• Given material
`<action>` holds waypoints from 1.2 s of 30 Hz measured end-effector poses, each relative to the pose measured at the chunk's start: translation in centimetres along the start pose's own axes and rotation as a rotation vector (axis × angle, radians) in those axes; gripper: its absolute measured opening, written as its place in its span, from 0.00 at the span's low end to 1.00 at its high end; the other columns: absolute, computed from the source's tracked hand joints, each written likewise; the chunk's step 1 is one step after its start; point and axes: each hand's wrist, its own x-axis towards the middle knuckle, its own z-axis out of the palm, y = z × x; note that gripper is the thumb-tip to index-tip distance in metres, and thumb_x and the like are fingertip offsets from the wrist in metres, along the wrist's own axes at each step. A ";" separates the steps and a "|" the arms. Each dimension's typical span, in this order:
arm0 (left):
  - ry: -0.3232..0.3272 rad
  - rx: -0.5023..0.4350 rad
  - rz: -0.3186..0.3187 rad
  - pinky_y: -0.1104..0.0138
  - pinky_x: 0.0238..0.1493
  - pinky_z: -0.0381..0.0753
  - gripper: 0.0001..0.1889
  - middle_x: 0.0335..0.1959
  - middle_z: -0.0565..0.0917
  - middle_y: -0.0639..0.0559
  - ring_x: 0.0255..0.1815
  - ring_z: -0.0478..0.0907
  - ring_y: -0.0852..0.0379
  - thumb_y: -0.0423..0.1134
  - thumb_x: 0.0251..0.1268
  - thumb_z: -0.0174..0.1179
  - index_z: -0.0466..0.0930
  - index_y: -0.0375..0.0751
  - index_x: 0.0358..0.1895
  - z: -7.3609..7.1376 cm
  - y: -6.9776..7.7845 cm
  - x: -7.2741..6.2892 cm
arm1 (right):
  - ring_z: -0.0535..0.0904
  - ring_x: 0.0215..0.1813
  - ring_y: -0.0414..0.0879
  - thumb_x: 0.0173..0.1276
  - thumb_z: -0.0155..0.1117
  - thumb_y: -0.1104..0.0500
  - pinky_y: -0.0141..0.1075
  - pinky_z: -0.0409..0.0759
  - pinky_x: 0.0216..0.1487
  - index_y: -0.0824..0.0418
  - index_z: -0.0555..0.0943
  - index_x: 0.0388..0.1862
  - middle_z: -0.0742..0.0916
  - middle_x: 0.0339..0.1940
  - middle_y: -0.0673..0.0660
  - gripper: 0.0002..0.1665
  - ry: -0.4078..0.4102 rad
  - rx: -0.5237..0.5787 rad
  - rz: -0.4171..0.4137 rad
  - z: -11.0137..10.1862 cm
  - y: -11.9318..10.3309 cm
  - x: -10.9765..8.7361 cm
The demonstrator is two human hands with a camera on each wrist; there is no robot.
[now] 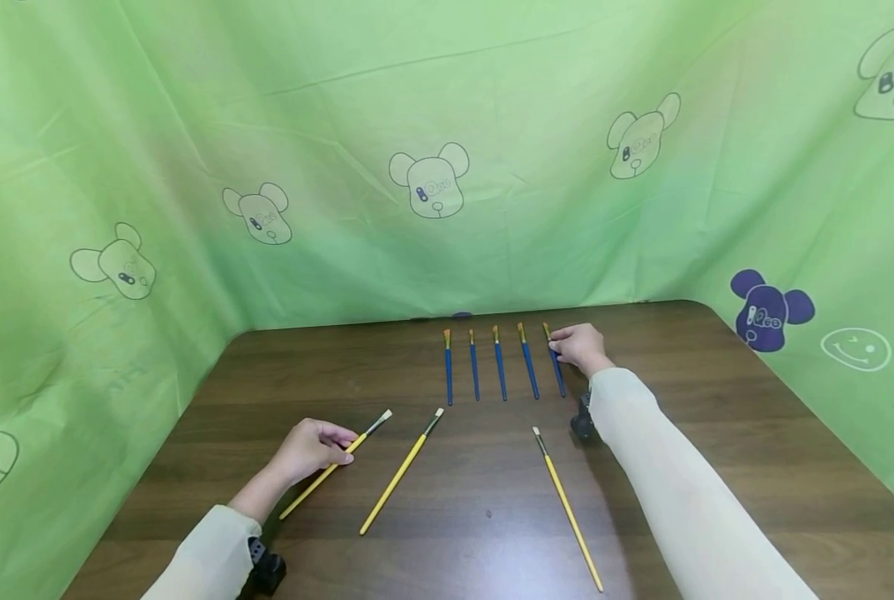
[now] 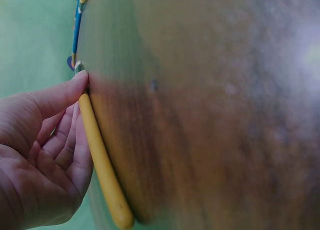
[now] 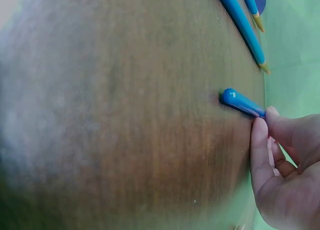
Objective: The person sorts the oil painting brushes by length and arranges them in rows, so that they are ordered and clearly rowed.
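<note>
My left hand (image 1: 307, 452) pinches a yellow paintbrush (image 1: 307, 491) between thumb and fingers, close to its metal collar. This brush lies slanted at the left, white bristles pointing away; the left wrist view shows its rounded handle end (image 2: 106, 165) nearest the camera. At the far right of a row of blue paintbrushes, my right hand (image 1: 581, 346) pinches the last blue paintbrush (image 1: 559, 379) near its bristle end. In the right wrist view the blue handle (image 3: 242, 102) sticks out from thumb and forefinger, and the fingers cover its bristles.
Several other blue paintbrushes (image 1: 500, 367) lie side by side near the brown table's (image 1: 679, 358) back edge. A second yellow paintbrush (image 1: 400, 473) rests slanted at centre left, a third yellow paintbrush (image 1: 569, 510) at front right. Green patterned cloth (image 1: 327, 250) hangs behind and beside the table.
</note>
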 end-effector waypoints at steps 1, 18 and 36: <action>0.001 -0.001 -0.004 0.66 0.25 0.79 0.13 0.28 0.83 0.52 0.26 0.76 0.58 0.26 0.47 0.72 0.87 0.33 0.40 0.0 0.0 0.0 | 0.80 0.25 0.33 0.68 0.62 0.65 0.27 0.82 0.32 0.72 0.81 0.54 0.82 0.53 0.70 0.18 -0.004 0.000 0.000 0.0 -0.1 0.0; 0.006 -0.002 -0.029 0.65 0.25 0.79 0.13 0.28 0.82 0.52 0.26 0.76 0.58 0.26 0.47 0.73 0.87 0.33 0.40 0.1 0.2 0.0 | 0.80 0.25 0.34 0.68 0.63 0.65 0.27 0.81 0.31 0.72 0.80 0.56 0.82 0.53 0.71 0.19 -0.004 0.021 0.025 0.0 -0.3 -0.2; 0.006 -0.001 -0.029 0.64 0.27 0.80 0.13 0.28 0.82 0.52 0.26 0.77 0.57 0.26 0.47 0.73 0.87 0.34 0.39 0.1 0.2 -0.1 | 0.81 0.36 0.41 0.69 0.62 0.65 0.29 0.83 0.38 0.73 0.74 0.62 0.76 0.61 0.72 0.24 -0.066 0.092 0.036 -1.3 -0.7 -1.1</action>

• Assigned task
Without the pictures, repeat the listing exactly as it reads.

• Expected answer
`<action>` holds waypoints from 1.2 s of 30 Hz measured end-effector poses, each relative to the pose measured at the chunk's start: translation in centimetres along the start pose's own axes and rotation as a rotation vector (axis × angle, radians) in those axes; gripper: its absolute measured opening, written as its place in its span, from 0.00 at the span's low end to 1.00 at its high end; the other columns: absolute, computed from the source's tracked hand joints, each written likewise; the chunk's step 1 is one step after its start; point and axes: each hand's wrist, its own x-axis towards the middle knuckle, its own z-axis out of the palm, y = z × x; note that gripper is the thumb-tip to index-tip distance in metres, and thumb_x and the like are fingertip offsets from the wrist in metres, along the wrist's own axes at each step. A ";" separates the steps and a "|" the arms. Each dimension's typical span, in this order:
arm0 (left):
  - ry: -0.3232..0.3272 rad
  - rx: -0.5023..0.4350 rad
  - rz: -0.3186..0.3187 rad
  - pinky_y: -0.1104..0.0138
  - pinky_x: 0.0238..0.1493
  - pinky_z: -0.0381..0.0753
  - gripper: 0.0001..0.1889
  - middle_x: 0.0335..0.1959
  - middle_z: -0.0565..0.0917
  - middle_y: -0.0639..0.0559
  - ring_x: 0.0255..0.1815
  - ring_z: -0.0478..0.0907
  - ring_y: -0.0852..0.0379
  - thumb_y: -0.0423..0.1134
  - thumb_x: 0.0251..0.1268
  - thumb_z: -0.0174..0.1179
  - index_z: -0.0466..0.0930
  - index_y: -0.0375..0.0751
  - index_x: 0.0358..0.1895
  - z: -7.3609..7.1376 cm
  - y: -6.9776..7.7845 cm
  - x: -7.2741..6.2892 cm
arm1 (right):
  - ring_z: -0.0535..0.0904
  - ring_x: 0.0215..0.1813
  - ring_y: -0.0414..0.0879
  - thumb_x: 0.0173..0.1276
  - thumb_z: -0.0155..0.1117
  - thumb_y: -0.1104..0.0500
  - pinky_y: -0.0141..0.1075
  - pinky_z: -0.0409..0.0759
  - pinky_x: 0.0216..0.1487
  - index_y: -0.0824..0.0418
  - index_z: -0.0555..0.0943
  - index_x: 0.0388..0.1862
  - middle_z: -0.0742..0.0916
  - middle_x: 0.0339..0.1940
  - middle_y: -0.0673..0.0660
  - gripper: 0.0002..0.1665
  - ry: -0.4078..0.4102 rad
  - rx: -0.5237..0.5787 rad
  - rz: -0.4171..0.4137 rad
  - z: -11.0137..10.1862 cm
  - y: -11.9318..10.3309 cm
  - x: -10.9765..8.7361 cm
The demonstrator is two human hands with a camera on each wrist; there is no robot.
[now] 
[now] 
[now] 
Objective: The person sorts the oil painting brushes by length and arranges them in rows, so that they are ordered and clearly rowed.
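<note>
My left hand (image 1: 307, 452) pinches a yellow paintbrush (image 1: 307, 491) between thumb and fingers, close to its metal collar. This brush lies slanted at the left, white bristles pointing away; the left wrist view shows its rounded handle end (image 2: 106, 165) nearest the camera. At the far right of a row of blue paintbrushes, my right hand (image 1: 581, 346) pinches the last blue paintbrush (image 1: 559, 379) near its bristle end. In the right wrist view the blue handle (image 3: 242, 102) sticks out from thumb and forefinger, and the fingers cover its bristles.
Several other blue paintbrushes (image 1: 500, 367) lie side by side near the brown table's (image 1: 679, 358) back edge. A second yellow paintbrush (image 1: 400, 473) rests slanted at centre left, a third yellow paintbrush (image 1: 569, 510) at front right. Green patterned cloth (image 1: 327, 250) hangs behind and beside the table.
</note>
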 end-effector waypoints at steps 1, 18 and 36: <action>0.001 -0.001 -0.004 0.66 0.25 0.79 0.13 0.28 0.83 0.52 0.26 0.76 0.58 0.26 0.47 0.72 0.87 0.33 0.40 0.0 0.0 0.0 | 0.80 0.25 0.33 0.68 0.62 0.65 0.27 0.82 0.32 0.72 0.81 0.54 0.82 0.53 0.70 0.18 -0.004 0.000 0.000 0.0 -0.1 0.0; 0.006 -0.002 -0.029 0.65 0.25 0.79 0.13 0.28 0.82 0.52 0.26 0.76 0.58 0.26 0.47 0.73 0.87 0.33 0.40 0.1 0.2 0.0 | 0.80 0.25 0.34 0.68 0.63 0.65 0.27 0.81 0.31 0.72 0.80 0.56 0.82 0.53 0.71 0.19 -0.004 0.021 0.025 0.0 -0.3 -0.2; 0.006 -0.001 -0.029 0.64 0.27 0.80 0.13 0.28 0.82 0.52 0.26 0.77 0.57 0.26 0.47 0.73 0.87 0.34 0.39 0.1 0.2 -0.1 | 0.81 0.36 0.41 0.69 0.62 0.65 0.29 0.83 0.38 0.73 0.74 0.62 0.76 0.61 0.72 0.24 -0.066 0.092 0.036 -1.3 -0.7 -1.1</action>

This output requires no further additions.